Lowbeer’s script sleuthing was sparked at the start of her teenage years.

“My father was a Viennese doctor, and this was pretty big in Europe.”

She’d eventually study at The New School in Manhattan and with several leaders in the field to perfect her skills.

“Basically handwriting is a form of body language,” she says.

These days, she asks someone to write something, either free form or by copying sentences she provides. Content isn’t important.

“I don’t read what they wrote. It has to be more than just a signature. It has to be two or three lines to get a good reading.”

The reading, she adds, is a synopsis of someone’s talents and strengths. She jots down the observations to leave each participant with a souvenir of sorts.

Sometimes, Lowbeer says, people greet her with trepidation.

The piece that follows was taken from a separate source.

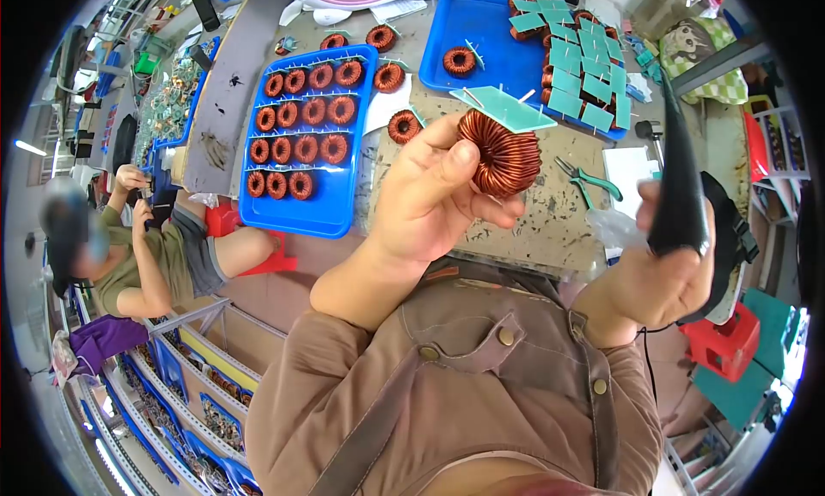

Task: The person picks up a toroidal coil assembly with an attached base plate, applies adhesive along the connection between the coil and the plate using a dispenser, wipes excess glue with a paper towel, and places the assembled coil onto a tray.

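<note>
My left hand (pixel 421 195) is raised over the bench, its thumb and fingers closed around a copper-wound toroidal coil (pixel 503 159). A light green square board (pixel 505 108) with thin pins sits on the coil's upper side. At the right, close to the camera, my right hand (pixel 662 281) is wrapped around a black tapered tool (pixel 681 178) that points upward; its exact kind does not show. Below and right of the held coil, green-handled pliers (pixel 597 183) lie on the worn bench top (pixel 498 234). Loose coils, one of them a copper coil (pixel 403 127), rest behind my left hand.
Left on the bench, a blue tray (pixel 314 219) carries rows of coils. Another blue tray (pixel 443 45) at the back holds many coils with green boards. A seated co-worker (pixel 146 264) is at the left, near shelves of parts (pixel 185 401). A red stool (pixel 726 346) stands right.
</note>
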### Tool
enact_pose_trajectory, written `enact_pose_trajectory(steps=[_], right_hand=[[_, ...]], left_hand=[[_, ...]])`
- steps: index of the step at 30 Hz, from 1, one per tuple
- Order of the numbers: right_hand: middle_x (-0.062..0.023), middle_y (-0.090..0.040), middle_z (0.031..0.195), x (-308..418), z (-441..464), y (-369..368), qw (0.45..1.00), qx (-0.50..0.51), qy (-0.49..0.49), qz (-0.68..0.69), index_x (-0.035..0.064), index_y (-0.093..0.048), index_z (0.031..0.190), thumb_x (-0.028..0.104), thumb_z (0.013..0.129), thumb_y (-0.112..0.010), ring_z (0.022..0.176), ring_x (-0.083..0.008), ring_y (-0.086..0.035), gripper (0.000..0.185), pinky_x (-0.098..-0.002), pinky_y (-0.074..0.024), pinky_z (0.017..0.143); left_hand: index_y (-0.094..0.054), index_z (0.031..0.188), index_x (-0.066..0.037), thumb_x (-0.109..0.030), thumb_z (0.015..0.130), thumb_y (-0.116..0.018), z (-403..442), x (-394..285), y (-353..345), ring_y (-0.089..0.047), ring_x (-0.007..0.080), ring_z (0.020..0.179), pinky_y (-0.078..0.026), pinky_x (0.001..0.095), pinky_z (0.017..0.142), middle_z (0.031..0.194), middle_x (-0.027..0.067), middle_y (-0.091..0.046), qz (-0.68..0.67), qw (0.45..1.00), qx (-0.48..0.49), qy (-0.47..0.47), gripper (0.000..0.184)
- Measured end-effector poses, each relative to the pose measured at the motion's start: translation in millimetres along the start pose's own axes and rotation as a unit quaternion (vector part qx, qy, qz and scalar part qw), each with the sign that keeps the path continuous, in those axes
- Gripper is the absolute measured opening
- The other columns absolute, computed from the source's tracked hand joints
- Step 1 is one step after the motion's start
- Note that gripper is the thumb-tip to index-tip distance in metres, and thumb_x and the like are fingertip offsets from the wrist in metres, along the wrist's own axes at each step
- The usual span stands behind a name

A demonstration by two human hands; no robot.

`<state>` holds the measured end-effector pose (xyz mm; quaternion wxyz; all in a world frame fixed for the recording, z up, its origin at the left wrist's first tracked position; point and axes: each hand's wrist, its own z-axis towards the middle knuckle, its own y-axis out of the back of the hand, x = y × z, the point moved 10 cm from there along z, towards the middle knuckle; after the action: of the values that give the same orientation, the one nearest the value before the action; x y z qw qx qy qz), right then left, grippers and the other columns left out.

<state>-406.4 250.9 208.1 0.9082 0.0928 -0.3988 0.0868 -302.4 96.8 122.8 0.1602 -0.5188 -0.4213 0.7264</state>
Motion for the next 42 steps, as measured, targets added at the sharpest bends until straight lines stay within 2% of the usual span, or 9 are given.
enact_pose_trajectory(steps=[2, 3, 6, 9, 12, 19, 22, 32, 42], right_hand=[[-0.0068, -0.052, 0.066, -5, -8, 21, 0.997, -0.025, -0.078, 0.003, -0.0068, -0.053, 0.082, 0.058, 0.077, -0.044, 0.056, -0.0127, -0.046, 0.066, -0.0233, -0.0354, 0.05], [-0.0082, -0.05, 0.065, 3, -8, 20, 0.999, -0.006, -0.039, 0.034, -0.0068, -0.051, 0.079, 0.056, 0.076, -0.046, 0.054, -0.0136, -0.045, 0.063, -0.0241, -0.0346, 0.049], [-0.0106, -0.045, 0.062, 18, -16, 14, 0.97, -0.034, 0.101, 0.22, -0.0063, -0.046, 0.07, 0.05, 0.075, -0.05, 0.05, -0.0154, -0.042, 0.057, -0.0251, -0.0321, 0.044], [-0.0106, -0.043, 0.053, 27, -24, 4, 0.96, -0.004, 0.176, 0.217, -0.0049, -0.036, 0.072, 0.044, 0.079, -0.052, 0.039, -0.016, -0.037, 0.052, -0.0262, -0.0271, 0.033], [-0.0105, -0.043, 0.051, 33, -21, -8, 0.966, 0.087, 0.156, 0.187, -0.0041, -0.035, 0.069, 0.036, 0.081, -0.052, 0.039, -0.0163, -0.036, 0.045, -0.0278, -0.0291, 0.033], [-0.0114, -0.043, 0.051, 31, -19, -18, 0.961, 0.109, 0.154, 0.201, -0.0018, -0.032, 0.056, 0.021, 0.076, -0.059, 0.038, -0.0162, -0.035, 0.04, -0.0272, -0.0267, 0.033], [-0.0117, -0.043, 0.052, 34, -16, -22, 0.96, 0.138, 0.15, 0.193, -0.0023, -0.033, 0.055, 0.017, 0.074, -0.059, 0.038, -0.0163, -0.035, 0.038, -0.0269, -0.0256, 0.033], [-0.0124, -0.044, 0.052, 33, -19, -14, 0.962, 0.073, 0.156, 0.21, -0.0044, -0.036, 0.057, 0.017, 0.074, -0.059, 0.038, -0.0171, -0.036, 0.036, -0.0284, -0.0278, 0.033], [-0.0115, -0.045, 0.054, 34, -21, -17, 0.964, 0.093, 0.151, 0.197, -0.004, -0.038, 0.061, 0.019, 0.075, -0.059, 0.04, -0.0189, -0.039, 0.034, -0.0296, -0.0325, 0.035]], left_hand=[[-0.04, 0.108, 0.002, -0.02, 0.085, -0.049, 0, -6, 0, -0.062, 0.0236, 0.072, -0.055, 0.0312, 0.057, 0.093, 0.0164, -0.056, 0.034, 0.999, -0.025, -0.029, 0.034], [-0.035, 0.114, 0.003, -0.026, 0.081, -0.055, -3, -9, 1, -0.06, 0.0218, 0.068, -0.052, 0.03, 0.054, 0.092, 0.0159, -0.056, 0.082, 0.993, -0.07, -0.038, 0.049], [-0.035, 0.114, 0.002, -0.025, 0.08, -0.057, -5, -14, -2, -0.06, 0.022, 0.071, -0.053, 0.0297, 0.056, 0.094, 0.0161, -0.055, 0.114, 0.986, -0.107, -0.066, 0.049], [-0.036, 0.112, 0.001, -0.025, 0.078, -0.059, -6, -15, -2, -0.061, 0.0221, 0.076, -0.055, 0.0298, 0.056, 0.098, 0.0165, -0.055, 0.125, 0.983, -0.103, -0.082, 0.049], [-0.037, 0.112, 0.001, -0.024, 0.078, -0.059, -7, -16, -2, -0.06, 0.0221, 0.078, -0.055, 0.0301, 0.056, 0.098, 0.0166, -0.055, 0.127, 0.983, -0.102, -0.089, 0.048], [-0.038, 0.109, 0.001, -0.024, 0.078, -0.06, -9, -17, -7, -0.06, 0.0231, 0.078, -0.055, 0.0302, 0.057, 0.098, 0.0176, -0.054, 0.136, 0.981, -0.082, -0.108, 0.045], [-0.034, 0.101, -0.002, -0.008, 0.079, -0.057, -8, -14, -9, -0.057, 0.0257, 0.088, -0.055, 0.037, 0.063, 0.101, 0.0176, -0.052, 0.083, 0.992, -0.034, -0.093, 0.032], [-0.034, 0.102, -0.002, -0.005, 0.078, -0.056, -10, -15, -12, -0.058, 0.0255, 0.087, -0.055, 0.0348, 0.062, 0.101, 0.0178, -0.052, 0.085, 0.991, -0.027, -0.098, 0.033], [-0.034, 0.103, -0.003, -0.004, 0.078, -0.056, -10, -15, -10, -0.058, 0.0262, 0.086, -0.055, 0.0349, 0.062, 0.102, 0.0184, -0.051, 0.091, 0.99, -0.026, -0.103, 0.034]])
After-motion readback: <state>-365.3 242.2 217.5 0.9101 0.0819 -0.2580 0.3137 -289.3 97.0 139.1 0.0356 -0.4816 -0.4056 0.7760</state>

“Men tend to be very skeptical. They ask a lot of questions: How do I know this? How do I know that? They really put me through my paces.”

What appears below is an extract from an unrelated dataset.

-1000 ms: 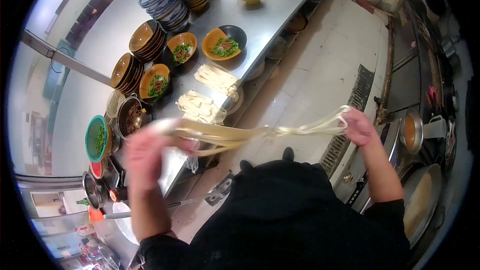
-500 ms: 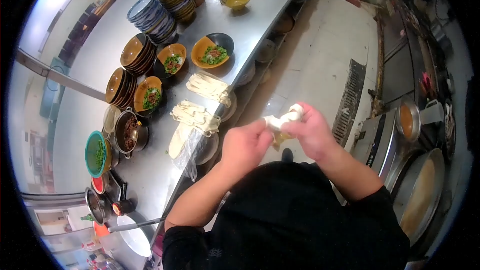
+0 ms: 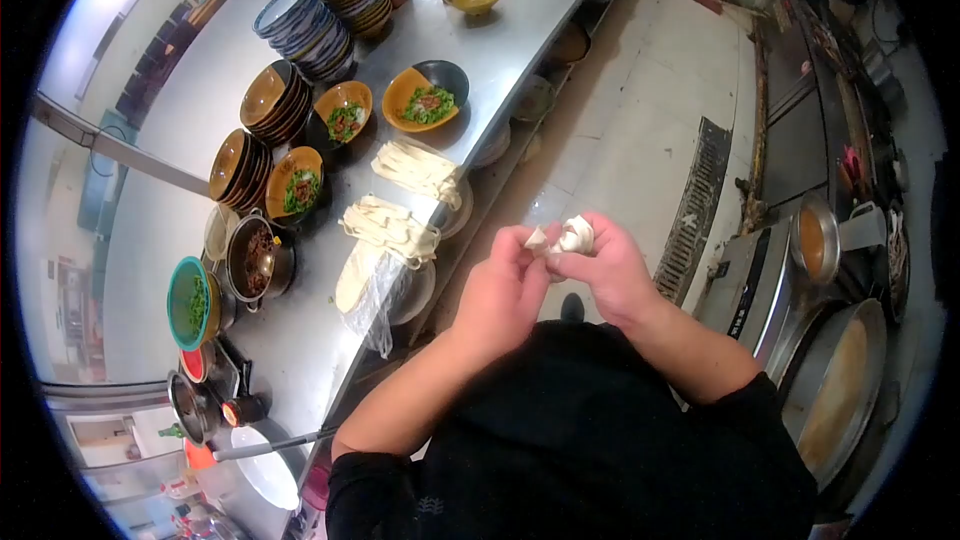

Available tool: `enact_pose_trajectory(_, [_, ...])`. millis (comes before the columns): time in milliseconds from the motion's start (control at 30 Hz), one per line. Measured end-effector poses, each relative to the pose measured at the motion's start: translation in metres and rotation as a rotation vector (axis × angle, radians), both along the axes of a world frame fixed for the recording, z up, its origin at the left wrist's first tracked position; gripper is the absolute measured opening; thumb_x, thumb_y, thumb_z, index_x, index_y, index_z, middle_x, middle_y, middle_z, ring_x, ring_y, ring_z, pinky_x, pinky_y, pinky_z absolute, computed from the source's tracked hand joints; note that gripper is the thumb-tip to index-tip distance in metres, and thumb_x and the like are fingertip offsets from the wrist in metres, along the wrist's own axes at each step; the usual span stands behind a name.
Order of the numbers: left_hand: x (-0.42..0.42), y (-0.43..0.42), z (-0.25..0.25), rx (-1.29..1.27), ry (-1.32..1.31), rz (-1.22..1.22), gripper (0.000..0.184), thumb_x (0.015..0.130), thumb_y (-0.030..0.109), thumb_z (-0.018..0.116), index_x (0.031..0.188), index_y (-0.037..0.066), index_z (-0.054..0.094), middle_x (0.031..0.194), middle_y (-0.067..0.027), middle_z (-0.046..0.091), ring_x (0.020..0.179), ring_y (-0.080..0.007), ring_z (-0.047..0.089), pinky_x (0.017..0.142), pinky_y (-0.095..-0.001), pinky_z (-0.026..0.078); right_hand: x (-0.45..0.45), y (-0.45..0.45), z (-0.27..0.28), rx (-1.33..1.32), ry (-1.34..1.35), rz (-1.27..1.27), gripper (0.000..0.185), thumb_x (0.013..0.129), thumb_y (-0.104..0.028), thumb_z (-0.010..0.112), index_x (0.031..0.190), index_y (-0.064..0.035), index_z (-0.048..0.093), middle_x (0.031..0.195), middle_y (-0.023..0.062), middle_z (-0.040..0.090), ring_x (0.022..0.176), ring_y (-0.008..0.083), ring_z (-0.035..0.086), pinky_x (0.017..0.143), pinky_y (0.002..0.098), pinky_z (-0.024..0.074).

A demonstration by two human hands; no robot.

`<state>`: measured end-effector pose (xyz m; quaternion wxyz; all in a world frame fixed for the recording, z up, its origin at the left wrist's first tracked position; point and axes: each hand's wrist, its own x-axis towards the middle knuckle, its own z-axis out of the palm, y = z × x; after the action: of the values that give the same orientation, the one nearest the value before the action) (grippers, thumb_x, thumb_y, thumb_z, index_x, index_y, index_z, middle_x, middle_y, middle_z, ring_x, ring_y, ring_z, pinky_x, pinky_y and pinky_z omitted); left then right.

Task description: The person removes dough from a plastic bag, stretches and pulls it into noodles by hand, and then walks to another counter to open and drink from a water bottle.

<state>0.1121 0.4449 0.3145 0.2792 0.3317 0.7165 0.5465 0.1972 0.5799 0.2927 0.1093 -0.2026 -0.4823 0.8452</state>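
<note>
My right hand [image 3: 612,275] grips a white, ridged bulb that looks like garlic [image 3: 577,235] between thumb and fingers. My left hand [image 3: 502,292] pinches a small pointed white piece, like a garlic clove [image 3: 537,240], right beside it. The fingertips of both hands nearly meet in front of my body, above the floor. Left of my hands, on the counter, lie two bundles of flat pale noodles [image 3: 390,228], the nearer one by a clear plastic bag [image 3: 378,295].
The steel counter [image 3: 300,340] runs along the left. It bears bowls with greens and meat [image 3: 425,105], stacked bowls [image 3: 305,35], a pot of dark meat [image 3: 262,258] and a teal-rimmed bowl of chopped greens [image 3: 195,305]. On the right stand a large pan [image 3: 870,340] and a ladle [image 3: 818,240].
My hands have drawn slightly closer together and the fingers have shifted on the white bulb. The small pointed piece now shows at my left fingertips. The counter items stay put.
</note>
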Motion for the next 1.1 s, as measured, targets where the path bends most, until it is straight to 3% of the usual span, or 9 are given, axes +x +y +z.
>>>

But she’s more than prepared to offer a memorable moment to anyone.

“I put everything in a very positive light, so it’s very entertaining.”

Contact: TheHandwritingDetective.com.

Look up!

Robin Lynch, aerialist

Robin Lynch’s tagline is “Reaching New Heights,” and that’s just what this Harrison aerialist is doing.

The longtime athlete performs high above the party floor, twisting and twirling over guests at festivals, corporate events, weddings and private parties around the world.

And if your surroundings are right – think height requirements, rigging capabilities and the like – she can bring the show to your own home or property.

Lynch started training in 2004, working with a teacher at a trapeze school. From there, she advanced and studied with other experts in the field and began performing. She says she then gave it up for a time, devoting herself to her autistic son. But last summer, she was back in action after taking a class. She began her own business this year, relying on her marketing background to get things going.

Lynch says she likes the way aerial work combines athletics and art. The onetime field hockey and softball player, who’s run for more than 20 years, says the aerial work is her latest physical outlet.

“It’s something I always wanted to do,” she says. “Anyone can.”

Make that anyone who follows a regime like hers – strength training, eating healthy, staying active and avoiding alcohol. She trains as well at The Cliffs at Valhalla, an indoor climbing and fitness center.

It all pays off during the performance, which is set to music of any kind.

“Whatever you feel, you just move to the music.”

Her performances generally last about 30 minutes. Some events see her performing several times.

“You have to kind of read the crowd.”

And often, she says, the crowd watches in awe as it’s not often you get to see someone high above, doing acrobatic moves seemingly intertwined with long stretches of silk.

“People have heard about it, but they’ve never seen it. It’s unique … I think it’s considered a form of dance, an acrobatic dance.”

And one, she says, she hopes will spark people to pursue their own dreams.

“I think it’s something that’s very ethereal. It’s something very inspirational.”

Contact: robinlynchaerialist.webs.com

Together in song

Mary Mancini, soprano, and Mario Tacca, accordionist

The musical connection between the husband-and-wife team of Mary Mancini and Mario Tacca is evident, even to someone who’s just met them.